Let's move on to the Sightline study. Can you tell us a little bit about that?
Dr. Mazzone:
Yes, another exciting study. This is a study looking at methylation patterns in cell-free DNA, that you had described. There were proof-of-concept studies as well, using these methylation patterns. And these were performed with methylation changes that were already known to exist based on prior literature. Promising results from those proof-of-concept studies led to a Lung Atlas being developed. And it was recognized that those methylation changes known in the literature were identified using a traditional means of looking at the methylone bisulfite sequencing. And that bisulfite sequencing, though good over time, it's not so sensitive to very low concentrations of methylation changes. So this Atlas was built using a different technique, methylation sensitive restriction endonucleases. And in using that approach, was able to find new methylation markers with 89% of the top methylation targets not previously found using bisulfite sequencing. This Atlas was also developed, in the intended-use population.
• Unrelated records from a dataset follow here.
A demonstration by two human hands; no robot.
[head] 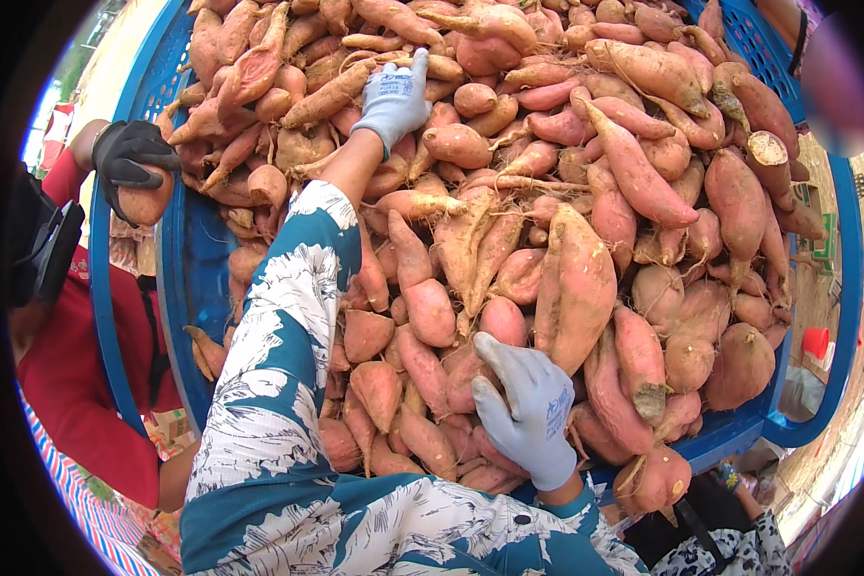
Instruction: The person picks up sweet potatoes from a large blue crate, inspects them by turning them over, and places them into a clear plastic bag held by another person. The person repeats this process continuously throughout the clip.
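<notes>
A heap of sweet potatoes (pixel 457 144) with pink-brown, soil-marked skin fills a large blue bin (pixel 205 252) before me. My left hand (pixel 396 97), in a pale grey-blue coated work glove, reaches to the far part of the heap. Its index finger points away over a slender sweet potato (pixel 443 69); the other fingers are curled and partly hidden, so a grip is unclear. Nearer to me, my right hand (pixel 525 410), gloved alike, is over the near part of the heap with thumb and fingers apart. A large forked sweet potato (pixel 579 288) lies just beyond it.
At left, a person in red holds a sweet potato (pixel 146 198) in a black-gloved hand (pixel 131 158). Another person's arm (pixel 781 25) shows at top right; patterned clothing (pixel 734 551) at lower right. A blue frame rail (pixel 846 302) curves along the right, with a red container (pixel 816 342) beyond.
</notes>
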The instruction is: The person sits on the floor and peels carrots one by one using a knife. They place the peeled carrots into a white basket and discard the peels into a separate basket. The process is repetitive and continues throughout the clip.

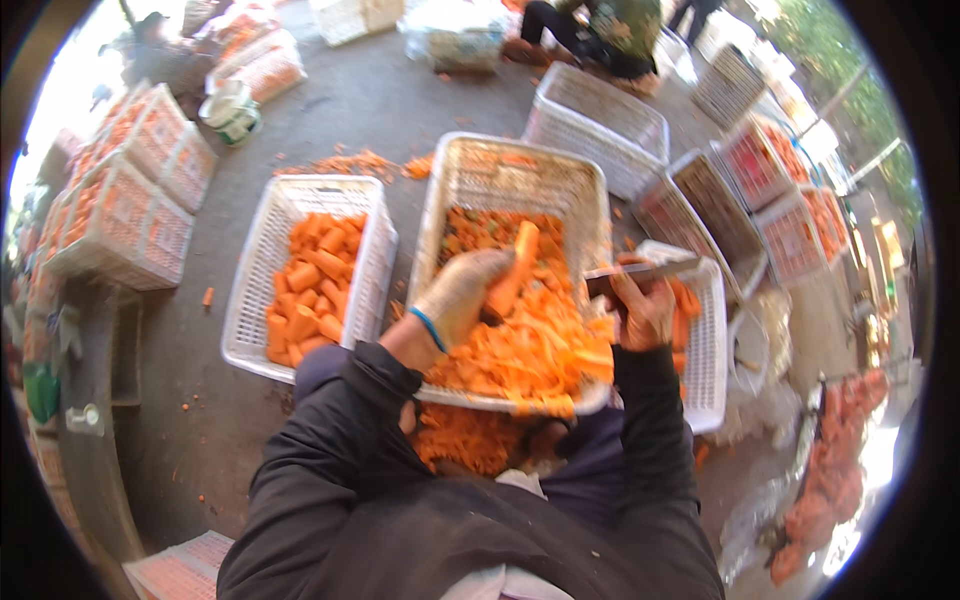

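My left hand point(466, 291), in a pale work glove, grips a long carrot point(517, 274) that slants upward over the middle crate. My right hand point(646, 311) holds a flat metal-bladed tool point(641, 271), seemingly a knife, to the right of the carrot and apart from it. Orange carrot peelings point(525, 345) heap up in the near part of the white plastic crate point(517, 150) under my hands. Cut carrot pieces fill much of the left crate point(251, 300). More carrots point(684, 300) lie in the right crate point(709, 375), partly hidden by my right hand and sleeve.
Peelings point(465, 442) also lie on the floor between my legs. Stacked crates of carrots point(142, 217) stand at left, others point(795, 225) at right. Nested-looking crates point(600, 127) sit beyond. A white bucket point(231, 112) and seated people point(607, 34) are farther back.
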A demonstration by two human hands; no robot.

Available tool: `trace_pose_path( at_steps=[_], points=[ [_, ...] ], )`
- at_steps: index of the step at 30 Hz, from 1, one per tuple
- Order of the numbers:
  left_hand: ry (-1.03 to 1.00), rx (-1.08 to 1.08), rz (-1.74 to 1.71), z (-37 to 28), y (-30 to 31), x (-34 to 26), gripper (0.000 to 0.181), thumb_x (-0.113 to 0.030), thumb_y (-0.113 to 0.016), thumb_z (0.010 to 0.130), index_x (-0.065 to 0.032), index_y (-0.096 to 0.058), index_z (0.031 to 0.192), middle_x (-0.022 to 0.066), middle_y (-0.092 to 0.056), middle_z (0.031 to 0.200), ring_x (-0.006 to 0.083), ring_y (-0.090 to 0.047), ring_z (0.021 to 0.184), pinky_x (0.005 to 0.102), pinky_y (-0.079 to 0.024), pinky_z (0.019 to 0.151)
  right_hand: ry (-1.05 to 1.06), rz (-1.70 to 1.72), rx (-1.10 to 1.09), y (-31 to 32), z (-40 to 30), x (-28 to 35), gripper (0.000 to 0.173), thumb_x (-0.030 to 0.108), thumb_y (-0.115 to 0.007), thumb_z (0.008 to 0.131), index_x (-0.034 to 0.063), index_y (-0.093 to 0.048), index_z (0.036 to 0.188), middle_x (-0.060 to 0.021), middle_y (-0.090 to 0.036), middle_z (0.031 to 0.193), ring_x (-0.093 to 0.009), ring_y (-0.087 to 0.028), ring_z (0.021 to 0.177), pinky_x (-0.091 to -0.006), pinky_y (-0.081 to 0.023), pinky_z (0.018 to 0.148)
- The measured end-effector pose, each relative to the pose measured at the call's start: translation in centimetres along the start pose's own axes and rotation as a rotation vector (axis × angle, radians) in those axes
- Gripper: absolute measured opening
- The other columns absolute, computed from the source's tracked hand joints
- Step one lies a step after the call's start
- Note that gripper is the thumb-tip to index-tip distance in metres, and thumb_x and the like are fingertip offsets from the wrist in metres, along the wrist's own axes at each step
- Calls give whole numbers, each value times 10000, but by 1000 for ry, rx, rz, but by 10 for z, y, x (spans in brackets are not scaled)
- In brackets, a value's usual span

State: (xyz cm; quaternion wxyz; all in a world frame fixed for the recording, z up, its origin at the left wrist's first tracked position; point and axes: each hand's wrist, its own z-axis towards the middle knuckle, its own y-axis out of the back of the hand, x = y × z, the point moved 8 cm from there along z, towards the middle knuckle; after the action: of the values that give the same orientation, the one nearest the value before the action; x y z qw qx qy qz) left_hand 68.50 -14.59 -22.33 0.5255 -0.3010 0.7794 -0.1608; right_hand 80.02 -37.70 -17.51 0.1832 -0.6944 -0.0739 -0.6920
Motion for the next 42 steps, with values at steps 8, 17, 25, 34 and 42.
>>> trace_pose_path(
  at_steps=[8, 17, 25, 34, 42],
  points=[
    [69, -38, 31, 0, -4, 5, 393, -393, -644, 1074, -25, -626, 1211, 81, -651, 914, 172, -630, 681, 304, -468, 484, -1, 88, 109, -24, -7, -4, 231, 88, -814, 980, 8, -712, 1171, -82, -785, 951, -119, -721, 765, -243, -536, 598],
    [199, 187, -14, -2, -13, 18, 357, -389, -582, 1108, -49, -639, 1201, 64, -683, 834, 150, -635, 615, 267, -487, 498, -46, 46, 336, -94, -41, -15, 264, 128, -848, 958, 16, -721, 1162, -73, -784, 963, -119, -689, 776, -261, -560, 706],
    [161, 99, 85, -7, -13, 21, 297, -372, -614, 1096, -80, -643, 1137, 40, -669, 807, 142, -629, 612, 271, -481, 512, -127, 63, 364, -91, -38, -15, 209, 34, -807, 971, -27, -710, 1146, -97, -798, 980, -160, -748, 892, -317, -596, 817],
    [193, 158, 12, -3, -11, 31, 291, -367, -629, 1087, -80, -644, 1129, 33, -657, 793, 143, -589, 585, 278, -454, 514, -151, 2, 355, -89, -37, -19, 185, 114, -808, 987, -15, -733, 1096, -97, -802, 929, -134, -719, 766, -277, -560, 703],
    [125, 138, 68, -6, -20, 31, 335, -339, -659, 1078, -33, -667, 1213, 51, -697, 913, 114, -677, 714, 280, -508, 534, -176, 23, 216, -46, -9, -44, 208, 169, -822, 977, -8, -764, 1067, -83, -787, 850, -127, -668, 636, -263, -505, 541]
  ],
)
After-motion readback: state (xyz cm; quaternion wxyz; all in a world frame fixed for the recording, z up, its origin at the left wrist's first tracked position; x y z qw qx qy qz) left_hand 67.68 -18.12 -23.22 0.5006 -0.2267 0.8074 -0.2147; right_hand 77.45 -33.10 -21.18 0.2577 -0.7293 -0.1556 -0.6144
So those who would be eligible for screening, and was heavily weighted towards early lung cancer stages, to help optimize the accuracy of that assay.
So in the study that we're talking about, the Sightline study, we're talking about the next phase, again, a prospective case control study, this time, the training and internal validation results, whereas the prior study, the DELFI-L101, was external validation. So one step prior to that. In Sightline, 813 individuals were enrolled. Again, they nicely matched those of the NLST [National Lung Screening Trial] in those beings screened today, with the possible exception of a slightly higher overall age. The cancer types that were included nicely matched the stage and histology of those in the National Lung Screening Trial. Using this methylation classifier in multiple machine learning algorithms, the top three algorithms were selected, and in the internal validation portion after training, the overall sensitivity of this assay was 90 to 92% with a sensitivity for stage I disease of around 87% and a specificity of 54 to 55%. These test accuracies were fairly consistent across age, sex, comorbidities, and cancer histologies, with the possible exception of being slightly more sensitive in the older individuals and slightly less specific in that group.
The next steps for this classifier are to do the external validation and then to do a prospective cohort study to further validate those results, leading into clinical utility studies. But again, very, very exciting and promising results.
Dr. Barta:
Thank you for that summary, Dr. Mazzone. I agree the Sightline study has a lot of potentially impactful findings. And notably, again, we see some variable test performance across disease stage and among certain high-risk subgroups.
Dr. Mazzone:
Thank you very much for that perspective. And with that, all that's left for me to do is to thank our audience for listening in and to thank Dr. Barta for joining me. It was great speaking with you today.
Dr. Barta:
Thanks for having me, Dr. Mazzone. Take care.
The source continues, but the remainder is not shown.